*Task instructions:* Look through the data that follows and work out how many lines contain the string "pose". Nothing but that number should be given.

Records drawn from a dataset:
==================================================

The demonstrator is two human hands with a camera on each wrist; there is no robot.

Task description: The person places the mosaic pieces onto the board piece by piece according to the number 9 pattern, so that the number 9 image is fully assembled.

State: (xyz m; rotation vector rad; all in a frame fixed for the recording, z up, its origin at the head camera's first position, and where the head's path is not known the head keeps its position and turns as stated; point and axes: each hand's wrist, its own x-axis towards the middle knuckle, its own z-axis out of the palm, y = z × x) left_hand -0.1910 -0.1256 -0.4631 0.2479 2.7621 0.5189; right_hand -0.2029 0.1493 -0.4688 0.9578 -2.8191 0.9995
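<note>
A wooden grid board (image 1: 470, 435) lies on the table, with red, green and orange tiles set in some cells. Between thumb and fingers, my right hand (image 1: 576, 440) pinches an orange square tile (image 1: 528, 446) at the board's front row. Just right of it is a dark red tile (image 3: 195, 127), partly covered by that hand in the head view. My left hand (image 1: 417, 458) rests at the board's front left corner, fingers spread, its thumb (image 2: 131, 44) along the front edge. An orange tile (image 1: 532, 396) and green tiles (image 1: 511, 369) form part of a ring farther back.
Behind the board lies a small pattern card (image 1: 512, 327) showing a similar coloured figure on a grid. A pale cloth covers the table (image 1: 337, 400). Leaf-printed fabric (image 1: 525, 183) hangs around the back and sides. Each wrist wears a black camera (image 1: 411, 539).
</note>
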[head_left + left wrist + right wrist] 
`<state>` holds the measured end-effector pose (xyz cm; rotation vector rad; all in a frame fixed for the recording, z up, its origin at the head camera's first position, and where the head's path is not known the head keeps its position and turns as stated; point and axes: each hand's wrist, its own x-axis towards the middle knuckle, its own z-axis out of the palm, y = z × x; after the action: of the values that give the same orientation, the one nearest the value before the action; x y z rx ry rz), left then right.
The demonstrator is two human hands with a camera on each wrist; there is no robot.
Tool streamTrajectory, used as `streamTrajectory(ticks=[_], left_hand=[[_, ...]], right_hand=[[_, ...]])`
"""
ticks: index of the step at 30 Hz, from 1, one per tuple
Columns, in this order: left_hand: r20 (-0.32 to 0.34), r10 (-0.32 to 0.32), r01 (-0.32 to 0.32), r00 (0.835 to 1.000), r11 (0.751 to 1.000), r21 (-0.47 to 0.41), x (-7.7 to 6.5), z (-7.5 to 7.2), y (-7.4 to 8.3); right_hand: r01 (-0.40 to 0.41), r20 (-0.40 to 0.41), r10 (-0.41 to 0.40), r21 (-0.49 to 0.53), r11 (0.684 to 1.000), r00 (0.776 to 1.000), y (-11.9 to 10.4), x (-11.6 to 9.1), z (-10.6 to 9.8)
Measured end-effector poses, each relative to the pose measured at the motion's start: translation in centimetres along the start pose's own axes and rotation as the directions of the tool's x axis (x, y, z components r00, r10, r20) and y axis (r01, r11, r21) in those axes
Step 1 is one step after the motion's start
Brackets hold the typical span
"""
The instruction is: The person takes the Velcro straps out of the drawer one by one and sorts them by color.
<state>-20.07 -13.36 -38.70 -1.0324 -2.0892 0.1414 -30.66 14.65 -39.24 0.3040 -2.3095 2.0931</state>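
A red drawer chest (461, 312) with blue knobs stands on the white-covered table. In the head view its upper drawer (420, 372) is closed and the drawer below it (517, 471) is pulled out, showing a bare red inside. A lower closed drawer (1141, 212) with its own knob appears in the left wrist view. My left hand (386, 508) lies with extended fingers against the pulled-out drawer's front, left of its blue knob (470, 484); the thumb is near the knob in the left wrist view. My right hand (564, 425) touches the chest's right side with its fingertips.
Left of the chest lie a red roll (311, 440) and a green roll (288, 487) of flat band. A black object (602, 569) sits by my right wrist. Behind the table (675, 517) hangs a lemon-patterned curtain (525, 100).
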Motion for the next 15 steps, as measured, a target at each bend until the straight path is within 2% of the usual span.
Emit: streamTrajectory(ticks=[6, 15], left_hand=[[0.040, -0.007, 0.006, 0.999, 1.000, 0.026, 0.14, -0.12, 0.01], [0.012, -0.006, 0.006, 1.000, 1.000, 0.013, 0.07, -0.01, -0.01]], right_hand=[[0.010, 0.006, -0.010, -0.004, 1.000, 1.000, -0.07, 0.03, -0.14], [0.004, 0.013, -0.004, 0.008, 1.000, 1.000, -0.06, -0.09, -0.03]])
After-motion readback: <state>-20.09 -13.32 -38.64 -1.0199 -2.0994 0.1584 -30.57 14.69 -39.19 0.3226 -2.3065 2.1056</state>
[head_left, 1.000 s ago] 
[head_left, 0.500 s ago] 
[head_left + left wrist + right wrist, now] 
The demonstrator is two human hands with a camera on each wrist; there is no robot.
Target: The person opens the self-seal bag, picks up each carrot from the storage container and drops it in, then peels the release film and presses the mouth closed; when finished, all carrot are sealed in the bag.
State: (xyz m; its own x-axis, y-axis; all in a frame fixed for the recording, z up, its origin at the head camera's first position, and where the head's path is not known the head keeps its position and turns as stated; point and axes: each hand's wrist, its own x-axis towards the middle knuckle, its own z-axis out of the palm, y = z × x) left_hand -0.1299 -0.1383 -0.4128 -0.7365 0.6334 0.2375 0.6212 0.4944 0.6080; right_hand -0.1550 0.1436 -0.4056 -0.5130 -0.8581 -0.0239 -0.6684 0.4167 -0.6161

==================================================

*Answer section:* 2